Functional logic errors remain a significant cause of project delays and re-spins. One of the main reasons is that two important aspects of verification environment quality—the ability to propagate the effect of a bug to an observable point and the ability to observe the faulty effect and thus detect the bug—cannot be analyzed or measured. The article describes tools that use a technique called mutation-based testing to achieve functional qualification and close this gap.
Functional verification consumes a significant portion of the time and resources devoted to a typical design project. As chips continue to grow in size and complexity, designers must increasingly rely on dedicated verification teams to ensure that systems fully meet their specifications.
Verification engineers have at their disposal a set of dedicated tools and methodologies for automation and quality improvement. In spite of this, functional logic errors remain a significant cause of project delays and re-spins.
One of the main reasons is that two important aspects of verification environment quality—the ability to propagate the effect of a bug to an observable point and the ability to observe the faulty effect and thus detect the bug—cannot be analyzed or measured. Existing techniques, such as functional coverage and code coverage, largely ignore these two issues, allowing functional errors to slip through verification even where there are excellent coverage scores. Existing tools simply cannot assess the overall quality of simulation-based functional verification environments.
This paper describes the fundamental aspects of functional verification that remain invisible to existing verification tools. It introduces the origins and main concepts of a technology that allows this gap to be closed: mutation-based testing. It describes how SpringSoft uses this technology to deliver the Certitude Functional Qualification System, how it seeks to fill the “quality gap” in functional verification, and how it interacts with other verification tools.
Functional verification quality
Dynamic functional verification is a specific field with specialized tools, methodologies, and measurement metrics to manage the verification of increasingly complex sets of features and their interactions. From a project perspective, the main goal of functional verification is to get to market with acceptable quality within given time and resource constraints, while avoiding costly silicon re-spins.
At the start of a design, once the system specification is available, a functional testplan is written. From this testplan, a verification environment is developed. This environment has to provide the design with the appropriate stimuli and check if the design’s behavior matches expectations. The verification environment is thus responsible for confirming that a design behaves as specified.
The current state of play
A typical functional verification environment can be decomposed into the following components (Figure 1):
- A testplan that defines the functionality to verify
- Stimuli that exercise the design to enable and test the defined functionality
- Some representation of expected operation, such as a reference model
- Comparison facilities that check the observed operation versus the expected operation
The four aspects of functional verification
If we define a bug as some unexpected behavior of the design, the verification environment must plan which behavior must be verified (testplan), activate this behavior (stimuli), propagate this behavior to an observation point (stimuli), and detect this behavior if something is “not expected” (comparison and reference model).
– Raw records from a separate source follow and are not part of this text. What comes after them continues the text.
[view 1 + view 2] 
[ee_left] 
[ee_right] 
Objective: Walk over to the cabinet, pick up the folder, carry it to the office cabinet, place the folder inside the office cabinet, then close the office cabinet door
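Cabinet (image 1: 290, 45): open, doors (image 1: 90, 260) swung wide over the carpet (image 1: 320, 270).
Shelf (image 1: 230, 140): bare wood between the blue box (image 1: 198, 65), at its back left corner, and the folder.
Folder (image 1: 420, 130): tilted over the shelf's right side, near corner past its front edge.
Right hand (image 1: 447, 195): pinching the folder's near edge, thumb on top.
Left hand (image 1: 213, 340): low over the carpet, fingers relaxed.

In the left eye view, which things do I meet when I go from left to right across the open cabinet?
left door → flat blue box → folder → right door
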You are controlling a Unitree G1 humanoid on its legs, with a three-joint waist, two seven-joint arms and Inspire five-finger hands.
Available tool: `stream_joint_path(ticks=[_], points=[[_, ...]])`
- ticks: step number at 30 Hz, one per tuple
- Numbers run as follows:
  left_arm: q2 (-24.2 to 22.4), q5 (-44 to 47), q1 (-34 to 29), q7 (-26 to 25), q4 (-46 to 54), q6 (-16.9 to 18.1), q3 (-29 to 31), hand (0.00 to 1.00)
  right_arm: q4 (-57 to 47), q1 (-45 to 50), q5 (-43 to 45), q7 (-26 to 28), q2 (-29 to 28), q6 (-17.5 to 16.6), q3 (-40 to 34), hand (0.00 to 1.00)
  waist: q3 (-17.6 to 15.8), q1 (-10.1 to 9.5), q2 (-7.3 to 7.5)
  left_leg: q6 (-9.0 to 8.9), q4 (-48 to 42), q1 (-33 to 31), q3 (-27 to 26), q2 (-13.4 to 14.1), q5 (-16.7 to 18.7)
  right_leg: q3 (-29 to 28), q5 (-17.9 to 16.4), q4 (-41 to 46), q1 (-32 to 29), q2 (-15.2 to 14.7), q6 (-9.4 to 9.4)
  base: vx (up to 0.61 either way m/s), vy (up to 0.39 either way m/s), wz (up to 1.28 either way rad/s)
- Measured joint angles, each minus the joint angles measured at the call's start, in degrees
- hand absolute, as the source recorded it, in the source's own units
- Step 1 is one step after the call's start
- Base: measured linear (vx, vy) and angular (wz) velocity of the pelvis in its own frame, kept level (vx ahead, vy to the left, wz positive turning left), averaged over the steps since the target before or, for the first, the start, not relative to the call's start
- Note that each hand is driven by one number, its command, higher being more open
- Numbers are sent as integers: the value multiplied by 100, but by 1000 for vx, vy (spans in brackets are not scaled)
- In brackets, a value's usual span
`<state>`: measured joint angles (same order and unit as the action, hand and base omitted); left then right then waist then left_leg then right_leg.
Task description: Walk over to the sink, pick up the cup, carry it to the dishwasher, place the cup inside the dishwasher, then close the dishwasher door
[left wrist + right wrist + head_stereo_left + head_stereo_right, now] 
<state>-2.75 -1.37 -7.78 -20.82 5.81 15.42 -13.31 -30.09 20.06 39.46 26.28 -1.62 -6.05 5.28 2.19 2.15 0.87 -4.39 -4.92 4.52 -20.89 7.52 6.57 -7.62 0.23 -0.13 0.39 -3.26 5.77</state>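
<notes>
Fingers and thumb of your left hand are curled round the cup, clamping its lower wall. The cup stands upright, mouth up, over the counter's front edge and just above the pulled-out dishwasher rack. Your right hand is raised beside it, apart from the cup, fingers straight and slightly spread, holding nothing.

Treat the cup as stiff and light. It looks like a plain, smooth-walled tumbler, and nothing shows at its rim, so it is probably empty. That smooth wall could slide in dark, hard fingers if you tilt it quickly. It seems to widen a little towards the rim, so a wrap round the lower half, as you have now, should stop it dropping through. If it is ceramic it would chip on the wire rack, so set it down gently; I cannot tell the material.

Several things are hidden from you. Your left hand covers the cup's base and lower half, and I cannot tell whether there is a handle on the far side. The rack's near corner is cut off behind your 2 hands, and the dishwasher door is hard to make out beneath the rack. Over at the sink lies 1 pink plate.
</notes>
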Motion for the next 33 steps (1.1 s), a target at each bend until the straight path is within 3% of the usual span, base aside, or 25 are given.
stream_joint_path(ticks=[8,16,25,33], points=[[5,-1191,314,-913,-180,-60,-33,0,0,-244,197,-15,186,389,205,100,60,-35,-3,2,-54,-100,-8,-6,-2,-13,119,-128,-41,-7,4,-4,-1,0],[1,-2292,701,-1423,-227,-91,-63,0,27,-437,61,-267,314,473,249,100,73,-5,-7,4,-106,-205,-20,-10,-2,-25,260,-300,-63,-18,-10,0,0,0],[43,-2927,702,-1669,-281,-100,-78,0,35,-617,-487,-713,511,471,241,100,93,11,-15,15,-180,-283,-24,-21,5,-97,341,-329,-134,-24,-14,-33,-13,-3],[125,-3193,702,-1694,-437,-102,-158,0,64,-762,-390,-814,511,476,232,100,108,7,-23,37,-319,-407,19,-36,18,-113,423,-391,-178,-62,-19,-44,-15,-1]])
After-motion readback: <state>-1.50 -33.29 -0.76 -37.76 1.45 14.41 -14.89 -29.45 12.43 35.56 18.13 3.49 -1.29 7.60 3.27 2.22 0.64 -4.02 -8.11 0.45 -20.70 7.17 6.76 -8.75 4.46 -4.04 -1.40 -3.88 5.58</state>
The quality of a functional verification environment is measured by its ability to satisfy these requirements. Having perfect activation does not help much if the detection is highly defective. Similarly, a potentially perfect detection scheme will have nothing to detect if the effects of buggy behavior are not propagated to observation points.
Code coverage determines if the verification environment activates the design code. However, it provides no information about propagation and detection abilities. Therefore, a 100% code coverage score does not measure if design functionality is correctly or completely verified. Consider the simple case in which the detection part of the verification environment is replaced with the equivalent of “test=pass.” The code coverage score stays the same, but no verification is performed.
Functional coverage encompasses a range of techniques that can be generalized as determining whether all the important areas of functionality have been exercised by the stimuli. In this case, “important areas of functionality” are typically represented by points in the functional state space of the design or critical operational sequences. Although functional coverage is an important measure, providing a means expected or inappropriate operations. The result is a metric that provides good feedback on how well the stimuli covers the operational universe described in the functional specification, but is a poor measure of the quality and completeness of the verification environment.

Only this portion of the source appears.